→ Dataset section
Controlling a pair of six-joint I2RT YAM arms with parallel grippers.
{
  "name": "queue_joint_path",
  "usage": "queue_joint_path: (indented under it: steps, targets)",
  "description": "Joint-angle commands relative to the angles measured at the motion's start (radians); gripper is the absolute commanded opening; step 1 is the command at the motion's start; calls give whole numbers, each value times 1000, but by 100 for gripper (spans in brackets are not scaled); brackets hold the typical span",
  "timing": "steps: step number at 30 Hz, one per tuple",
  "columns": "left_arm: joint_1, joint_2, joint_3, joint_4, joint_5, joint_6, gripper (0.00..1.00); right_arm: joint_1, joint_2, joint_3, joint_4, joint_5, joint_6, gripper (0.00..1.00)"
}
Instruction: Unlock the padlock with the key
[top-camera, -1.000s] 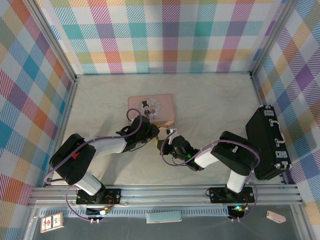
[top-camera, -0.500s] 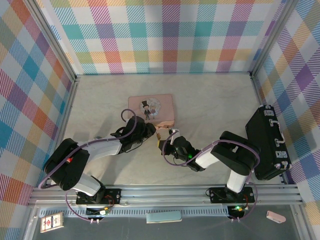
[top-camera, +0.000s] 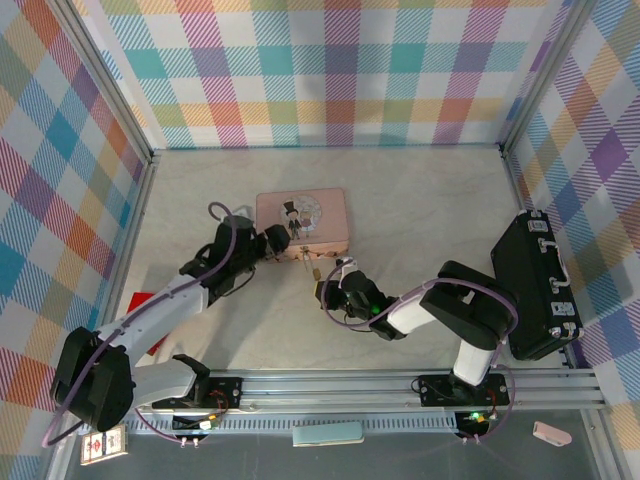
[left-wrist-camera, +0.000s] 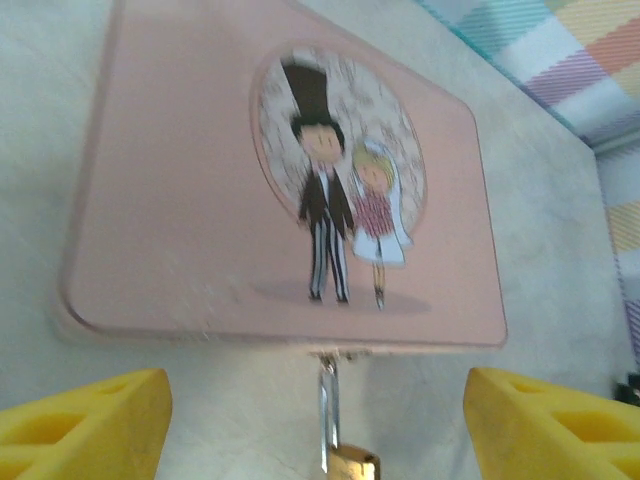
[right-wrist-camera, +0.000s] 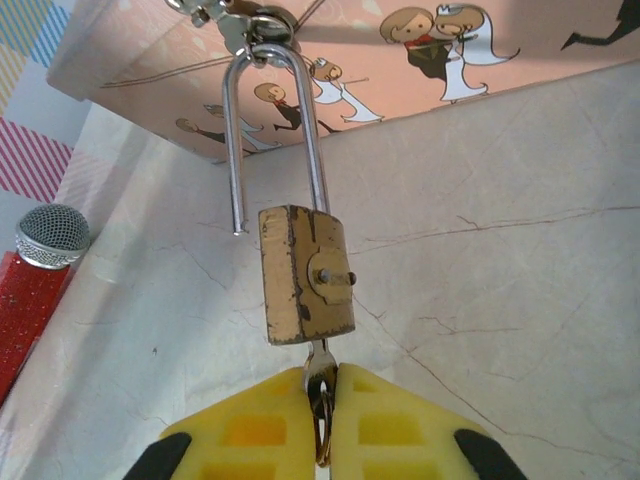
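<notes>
One brass padlock (right-wrist-camera: 305, 275), shackle leg free, right claw (right-wrist-camera: 322, 382) pinching key (right-wrist-camera: 318, 358), left claw (left-wrist-camera: 316, 400) spread wide

The tin (top-camera: 303, 218) is pale pink, its lid printed with a black-suited groom and a white-and-pink bride. Below the tin, the padlock (right-wrist-camera: 306, 275) is worn brass-gold with a silver shackle, and the key (right-wrist-camera: 319, 375) is grey-silver. The left tool (left-wrist-camera: 318, 400) and right tool (right-wrist-camera: 322, 420) are yellow. Left of the tin lies a red block (right-wrist-camera: 25, 320), right of it a black case (top-camera: 538, 285). The bench (top-camera: 430, 210) is marbled cream, the walls (top-camera: 330, 70) pastel plaid.
</notes>
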Motion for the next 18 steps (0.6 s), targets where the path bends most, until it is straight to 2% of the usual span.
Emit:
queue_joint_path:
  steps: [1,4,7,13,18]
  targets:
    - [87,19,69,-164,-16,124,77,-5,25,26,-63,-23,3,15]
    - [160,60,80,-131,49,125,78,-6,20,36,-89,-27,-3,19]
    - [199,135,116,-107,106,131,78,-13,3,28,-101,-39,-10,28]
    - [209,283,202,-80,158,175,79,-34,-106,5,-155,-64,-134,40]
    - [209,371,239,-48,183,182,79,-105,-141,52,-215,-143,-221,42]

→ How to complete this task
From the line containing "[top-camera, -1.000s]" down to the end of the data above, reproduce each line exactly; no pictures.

→ Output of the exercise
[top-camera, -1.000s] 
[top-camera, -0.500s] 
[top-camera, +0.000s] 
[left-wrist-camera, +0.000s] 
[right-wrist-camera, +0.000s] 
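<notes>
One brass padlock (right-wrist-camera: 305, 275), shackle leg free, right claw (right-wrist-camera: 322, 382) pinching key (right-wrist-camera: 318, 358), left claw (left-wrist-camera: 316, 400) spread wide

The tin (top-camera: 303, 218) is pale pink, its lid printed with a black-suited groom and a white-and-pink bride. Below the tin, the padlock (right-wrist-camera: 306, 275) is worn brass-gold with a silver shackle, and the key (right-wrist-camera: 319, 375) is grey-silver. The left tool (left-wrist-camera: 318, 400) and right tool (right-wrist-camera: 322, 420) are yellow. Left of the tin lies a red block (right-wrist-camera: 25, 320), right of it a black case (top-camera: 538, 285). The bench (top-camera: 430, 210) is marbled cream, the walls (top-camera: 330, 70) pastel plaid.
</notes>
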Motion for the next 18 steps (0.6 s), targets where the path bends most, until it is straight to 2% of the usual span.
Emit:
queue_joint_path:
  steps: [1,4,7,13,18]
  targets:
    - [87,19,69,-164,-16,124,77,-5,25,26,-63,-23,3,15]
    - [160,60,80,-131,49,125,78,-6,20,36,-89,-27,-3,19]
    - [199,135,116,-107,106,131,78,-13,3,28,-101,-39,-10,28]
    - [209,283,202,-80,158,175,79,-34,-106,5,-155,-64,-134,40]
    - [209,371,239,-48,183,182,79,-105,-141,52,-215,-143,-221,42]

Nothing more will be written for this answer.